The Zero DAC uses the Analog Devices AD1852 24bit, 192kHz max as its DAC IC. The unit is most useful interfacing to digital sources such as:
- CD player
This fits the bill exactly on what I want. The PC connectivity is very handy. The Zero DAC uses the TI PCM2704 USB to S/PDIF integrated circuit (IC) which makes the Zero DAC look like a soundcard. Unfortunately this IC is limited to 16bit resolution and 48kHz sampling rates. However for digital music files that have been ripped from CD's this is sufficient. CD quality is typically 16bit, 44kHz.
I intend on using this unit for both as a digital sources pre-amp interfacing to a class d amplifier.
The unit also has a headphone amplifier however this is the weak link of the package see Headphone Amplifier schematic . Do NOT buy a Zero DAC if you intend on using it solely for headphone output.
- Digital coaxial input
- Digital optical input
- Generic USB soundcard, supported by Win7&8, and latest versions of LinuxMint (Ubuntu?)
- AD1852 DAC IC
- Volume control (both a pro and a con!)
- Line voltage output
- Toroid transformer
- Op-Amp upgradable via DIP socket
- The use of ferrite suppression on PCB layout
- Able to be modified
- Headphone circuit sub-standard (refer to headphone circuit upgrade)
- No unbalanced line outputs. Personally I don't see the need for this unless you need a long run cable between the pre-amp and the amplifier. I plan on using at most a 1m RCA cable!
- High quality volume control will need a new headphone amplifier circuit. Since I'm not planning on using headphones I'm going to simplify the existing circuit to use just a pot (stepped attenuator 10k) and an op-amp. This can be done by utilising the existing headphone PCA. You will need local decoupling capacitors hung off the supply pins of the op-amp say 47nF, I had oscillation at the output. Also a sizable low ESR capacitor should also be hung off the supply pins. The below schematic is of 1 channel. Make sure you use an audio op-amp, the NE5532 is cheap and cheerful that is unity gain stable.
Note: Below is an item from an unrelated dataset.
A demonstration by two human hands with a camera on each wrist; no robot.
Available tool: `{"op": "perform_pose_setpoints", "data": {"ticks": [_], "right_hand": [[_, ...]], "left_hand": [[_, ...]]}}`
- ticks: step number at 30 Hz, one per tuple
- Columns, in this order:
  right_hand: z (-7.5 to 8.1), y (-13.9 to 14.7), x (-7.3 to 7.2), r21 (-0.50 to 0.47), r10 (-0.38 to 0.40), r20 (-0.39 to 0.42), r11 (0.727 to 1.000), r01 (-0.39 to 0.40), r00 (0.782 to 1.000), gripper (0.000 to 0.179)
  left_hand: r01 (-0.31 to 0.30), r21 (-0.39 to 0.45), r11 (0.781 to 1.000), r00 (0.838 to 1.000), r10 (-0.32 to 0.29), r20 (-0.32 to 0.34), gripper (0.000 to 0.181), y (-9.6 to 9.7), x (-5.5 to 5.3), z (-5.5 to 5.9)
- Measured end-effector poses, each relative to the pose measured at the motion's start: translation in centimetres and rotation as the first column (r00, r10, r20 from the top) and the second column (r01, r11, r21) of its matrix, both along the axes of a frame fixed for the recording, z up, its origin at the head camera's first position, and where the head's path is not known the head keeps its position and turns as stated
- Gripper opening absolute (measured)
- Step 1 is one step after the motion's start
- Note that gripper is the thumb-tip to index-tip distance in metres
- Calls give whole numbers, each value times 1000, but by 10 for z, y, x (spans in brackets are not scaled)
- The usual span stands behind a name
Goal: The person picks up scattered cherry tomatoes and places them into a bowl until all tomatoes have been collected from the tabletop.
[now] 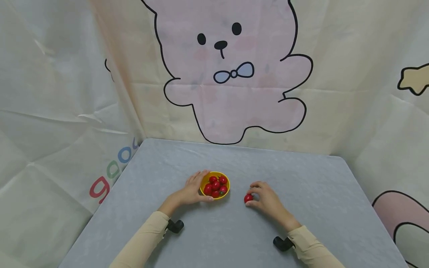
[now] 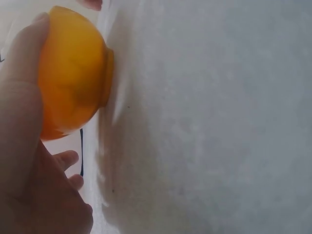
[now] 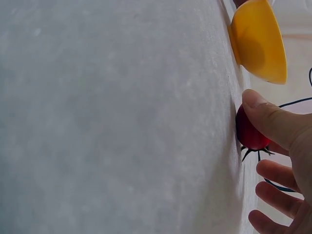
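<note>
On the table stands a small yellow bowl with several red cherry tomatoes inside. My left hand holds it from the left, thumb at the near side and fingers around the far rim. In the left wrist view the thumb lies along the wall of the bowl, whose foot is at the cloth. To the right of the bowl, my right hand pinches a single cherry tomato between thumb and forefinger, at the table surface. The right wrist view shows green sepals on this tomato; the other fingers are spread apart.
A grey cloth covers the table. Behind it hangs a pale curtain printed with a pink bear, and more printed fabric lines both sides. Black wrist cameras are strapped at both sleeves.
</note>
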State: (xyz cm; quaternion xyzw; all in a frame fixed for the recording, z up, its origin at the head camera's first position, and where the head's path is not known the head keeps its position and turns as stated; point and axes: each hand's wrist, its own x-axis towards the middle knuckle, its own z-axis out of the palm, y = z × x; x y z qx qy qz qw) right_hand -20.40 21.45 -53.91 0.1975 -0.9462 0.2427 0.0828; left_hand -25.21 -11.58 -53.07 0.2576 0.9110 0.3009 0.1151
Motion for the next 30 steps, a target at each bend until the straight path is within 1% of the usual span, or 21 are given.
{"op": "perform_pose_setpoints", "data": {"ticks": [4,8,12,15,21,30], "right_hand": [[-1,-2,-1,-4,-2,7,1000,2,1000,33],[0,-4,-1,-17,-6,18,1000,7,1000,32],[1,-5,-1,-28,-18,34,999,18,999,33],[1,-6,-1,-28,-22,38,999,24,999,33],[0,-7,-1,-18,-21,13,1000,22,1000,35],[1,-8,-1,-4,-9,-11,1000,9,1000,35]], "left_hand": [[-1,-8,1000,1000,1,4,111,-2,-1,-2],[-19,20,1000,1000,19,14,113,-4,-2,-1],[-27,52,998,1000,27,8,107,-5,-2,-1],[-24,42,999,1000,23,7,105,-5,-4,-3],[-32,33,999,999,32,17,105,-6,-4,-7],[-26,27,999,999,25,40,104,-6,-2,-2]]}}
- Remove(snip) 2 x 22pF ceramic capacitors from line input.
- Increase capacitance on digital supply add small bypass capacitor on rear of PCB (33-100nF)
- Increase capacitance on analog supply add small bypass capacitor on rear of PCB (33-100nF)
- Change AC rectification diodes 1N4007 to UF4007.
- Upgrade supply capacitors on AD1852, bypass with low value capacitor on rear of PCB (33-100nF).
- Upgrade supply decoupling capacitor on TCXO
- Modify Amplitude / phase response of Op-amp (refer to Bode Plots)
- Remove 4 x AC coupling capacitors from inputs of op-amp. These are not required as any DC is common to both inputs and thus rejected (refer to AD1852 datasheet).
- Add local low ESR capacitors to supply rails directly off Op-Amp supply pins.
- Change to stepped attenuator if potentiometer begins to cause issues.
Et voila. If you are handy / know what you are doing when it comes to electronics and want a low cost digital source DAC pre-amplifier with potential this is it. The modifications are tedious without a solder sucker desoldering station. However it can be done with patience desolder wick, and using long component leads to help clear the through holes of solder.
I suggest buying the OPA627 version with USB. For around $20 less the OPA2604 version is probably okay too.
Interestingly the 2012 version of the Zero DAC includes the opa637 as an op-amp and more expensive?! The problem is this op-amp requires voltage gains of at least 5 times to be stable. The op-amp circuit in the Zero DAC is at unity gain!